# **Collecting Data Using APIs**


In this notebook, we will:
*   Collect job data from Jobs API
*   Store the collected data into an excel spreadsheet.


**Dataset Used in this Assignment**

The dataset used in this notebook comes from the following source: [https://www.kaggle.com/promptcloud/jobs-on-naukricom](https://www.kaggle.com/promptcloud/jobs-on-naukricom?utm_medium=Exinfluencer&utm_source=Exinfluencer&utm_content=000026UJ&utm_term=10006555&utm_id=NA-SkillsNetwork-Channel-SkillsNetworkCoursesIBMDA0321ENSkillsNetwork21426264-2022-01-01) under the under a **Public Domain license**.


The original dataset is a csv.

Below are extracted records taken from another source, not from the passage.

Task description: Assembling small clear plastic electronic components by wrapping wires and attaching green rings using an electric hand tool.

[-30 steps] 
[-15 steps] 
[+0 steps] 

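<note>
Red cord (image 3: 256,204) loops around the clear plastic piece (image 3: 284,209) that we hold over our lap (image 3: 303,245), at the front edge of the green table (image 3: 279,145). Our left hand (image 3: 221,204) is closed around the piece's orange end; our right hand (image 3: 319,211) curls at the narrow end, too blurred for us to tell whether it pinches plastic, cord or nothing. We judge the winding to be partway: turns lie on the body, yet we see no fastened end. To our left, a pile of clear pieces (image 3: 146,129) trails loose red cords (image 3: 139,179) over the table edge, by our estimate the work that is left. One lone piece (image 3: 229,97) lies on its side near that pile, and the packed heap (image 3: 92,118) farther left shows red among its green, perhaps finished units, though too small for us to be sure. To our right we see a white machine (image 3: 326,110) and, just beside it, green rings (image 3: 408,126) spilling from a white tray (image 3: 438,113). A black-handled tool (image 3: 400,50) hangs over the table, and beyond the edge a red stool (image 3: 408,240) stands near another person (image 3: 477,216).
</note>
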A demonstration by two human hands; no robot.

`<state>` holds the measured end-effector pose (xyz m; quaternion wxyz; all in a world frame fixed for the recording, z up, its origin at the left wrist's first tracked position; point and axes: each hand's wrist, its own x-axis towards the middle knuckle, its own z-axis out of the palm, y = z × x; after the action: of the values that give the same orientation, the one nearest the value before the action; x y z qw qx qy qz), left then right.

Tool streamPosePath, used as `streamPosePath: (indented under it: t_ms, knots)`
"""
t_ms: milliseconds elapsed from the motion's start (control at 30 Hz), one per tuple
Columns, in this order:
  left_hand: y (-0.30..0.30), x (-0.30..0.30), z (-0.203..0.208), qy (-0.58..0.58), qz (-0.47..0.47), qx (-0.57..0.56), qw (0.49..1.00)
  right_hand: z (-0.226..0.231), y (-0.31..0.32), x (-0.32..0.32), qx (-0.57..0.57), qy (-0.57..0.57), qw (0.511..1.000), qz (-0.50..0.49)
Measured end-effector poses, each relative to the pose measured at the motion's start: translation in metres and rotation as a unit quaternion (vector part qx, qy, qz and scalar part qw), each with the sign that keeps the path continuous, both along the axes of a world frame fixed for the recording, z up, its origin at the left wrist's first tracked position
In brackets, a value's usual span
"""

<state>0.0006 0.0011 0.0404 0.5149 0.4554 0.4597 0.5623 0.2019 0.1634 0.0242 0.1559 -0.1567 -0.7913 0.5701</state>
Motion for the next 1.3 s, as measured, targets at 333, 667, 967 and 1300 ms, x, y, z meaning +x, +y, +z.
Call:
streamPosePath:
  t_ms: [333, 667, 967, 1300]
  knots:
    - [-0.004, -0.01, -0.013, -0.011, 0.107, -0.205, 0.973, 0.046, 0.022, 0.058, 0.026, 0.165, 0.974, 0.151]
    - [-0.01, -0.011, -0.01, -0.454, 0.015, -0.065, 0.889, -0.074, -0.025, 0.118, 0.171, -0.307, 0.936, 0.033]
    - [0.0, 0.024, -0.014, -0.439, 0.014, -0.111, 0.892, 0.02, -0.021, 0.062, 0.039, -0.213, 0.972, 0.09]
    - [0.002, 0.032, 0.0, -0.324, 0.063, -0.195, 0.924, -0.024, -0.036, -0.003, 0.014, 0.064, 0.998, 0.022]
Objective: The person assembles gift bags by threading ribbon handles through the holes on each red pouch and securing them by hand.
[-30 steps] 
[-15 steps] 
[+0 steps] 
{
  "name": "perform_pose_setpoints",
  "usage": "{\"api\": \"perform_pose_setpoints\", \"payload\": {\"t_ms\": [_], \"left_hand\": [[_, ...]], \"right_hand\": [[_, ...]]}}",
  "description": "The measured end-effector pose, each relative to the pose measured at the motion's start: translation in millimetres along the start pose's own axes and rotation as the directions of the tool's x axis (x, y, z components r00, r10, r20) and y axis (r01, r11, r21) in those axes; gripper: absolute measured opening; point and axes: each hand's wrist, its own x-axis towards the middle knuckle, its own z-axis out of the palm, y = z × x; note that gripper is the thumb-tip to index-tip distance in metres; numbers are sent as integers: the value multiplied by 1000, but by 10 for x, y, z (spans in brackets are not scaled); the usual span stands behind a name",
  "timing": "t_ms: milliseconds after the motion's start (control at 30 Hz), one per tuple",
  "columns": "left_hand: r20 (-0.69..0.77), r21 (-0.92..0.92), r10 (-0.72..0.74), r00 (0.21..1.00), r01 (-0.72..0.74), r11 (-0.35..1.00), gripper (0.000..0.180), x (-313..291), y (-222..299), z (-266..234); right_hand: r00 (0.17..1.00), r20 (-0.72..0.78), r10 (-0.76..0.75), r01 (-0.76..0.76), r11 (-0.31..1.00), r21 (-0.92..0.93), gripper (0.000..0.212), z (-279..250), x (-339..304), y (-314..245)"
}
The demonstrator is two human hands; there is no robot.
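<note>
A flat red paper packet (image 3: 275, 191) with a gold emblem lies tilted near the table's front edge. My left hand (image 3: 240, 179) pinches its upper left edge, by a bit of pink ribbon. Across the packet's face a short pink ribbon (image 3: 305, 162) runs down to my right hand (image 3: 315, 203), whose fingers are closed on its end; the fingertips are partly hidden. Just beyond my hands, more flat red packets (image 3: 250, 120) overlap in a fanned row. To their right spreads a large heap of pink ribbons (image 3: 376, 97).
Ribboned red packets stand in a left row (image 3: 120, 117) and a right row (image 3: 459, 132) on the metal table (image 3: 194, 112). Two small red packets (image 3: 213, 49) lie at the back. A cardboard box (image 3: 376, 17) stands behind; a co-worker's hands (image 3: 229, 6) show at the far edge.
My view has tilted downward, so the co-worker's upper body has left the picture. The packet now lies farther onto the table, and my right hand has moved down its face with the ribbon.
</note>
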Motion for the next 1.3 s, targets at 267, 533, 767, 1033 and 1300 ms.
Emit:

But it's already converted to json.

### Collecting Jobs Data using Jobs API


We are going to determine the number of jobs currently open for various technologies  and for various locations


First, we will collect the number of job postings for the following locations using the API:

*   New York
*   Los Angeles
*   San Francisco
*   Washington DC
*   Seattle
*   Austin
*   Detroit


In [1]:
#We import required libraries
import pandas as pd
import json
import requests

A function to get the number of jobs for the Python technology.<br>


##### The keys in the json are

*   Job Title

*   Job Experience Required

*   Key Skills

*   Role Category

*   Location

*   Functional Area

*   Industry

*   Role

We can also view  the json file contents  from the following <a href = "https://cf-courses-data.s3.us.cloud-object-storage.appdomain.cloud/IBM-DA0321EN-SkillsNetwork/labs/module%201/Accessing%20Data%20Using%20APIs/jobs.json?utm_medium=Exinfluencer&utm_source=Exinfluencer&utm_content=000026UJ&utm_term=10006555&utm_id=NA-SkillsNetwork-Channel-SkillsNetworkCoursesIBMDA0321ENSkillsNetwork21426264-2022-01-01">json</a> URL.


In [2]:
api_url="http://127.0.0.1:5000/data/all"
def get_number_of_jobs_T(technology):
    
    response_api = requests.get(api_url)

    if response_api.ok:            
        jobs = response_api.json()
        
    number_of_jobs = 0
    
    for job in jobs:
        key = job.get('Key Skills')

        if key.find(technology) > -1 :
            number_of_jobs = number_of_jobs + 1

    return technology,number_of_jobs

Let's call the function for Python and checking if it works.


In [3]:
get_number_of_jobs_T("Python")

('Python', 1173)

We write a function to find number of jobs in US for a location of your choice


In [4]:
def get_number_of_jobs_L(location):
    
    response_api = requests.get(api_url)

    if response_api.ok:            
        jobs = response_api.json()

    number_of_jobs = 0
    for job in jobs:
        loc = job.get('Location')
    
        if loc.find(location) > -1 :
            loc.find(location)
            number_of_jobs = number_of_jobs + 1

    return location,number_of_jobs

Let's call the function for New York and check if it is working.


In [5]:
get_number_of_jobs_L("New York")

('New York', 3226)

### Saving the data

In [6]:
# List of locations for which to find the number of job postings
locations = ['New York', 'Los Angeles', 'San Francisco', 'Washington DC', 'Seattle', 'Austin', 'Detroit']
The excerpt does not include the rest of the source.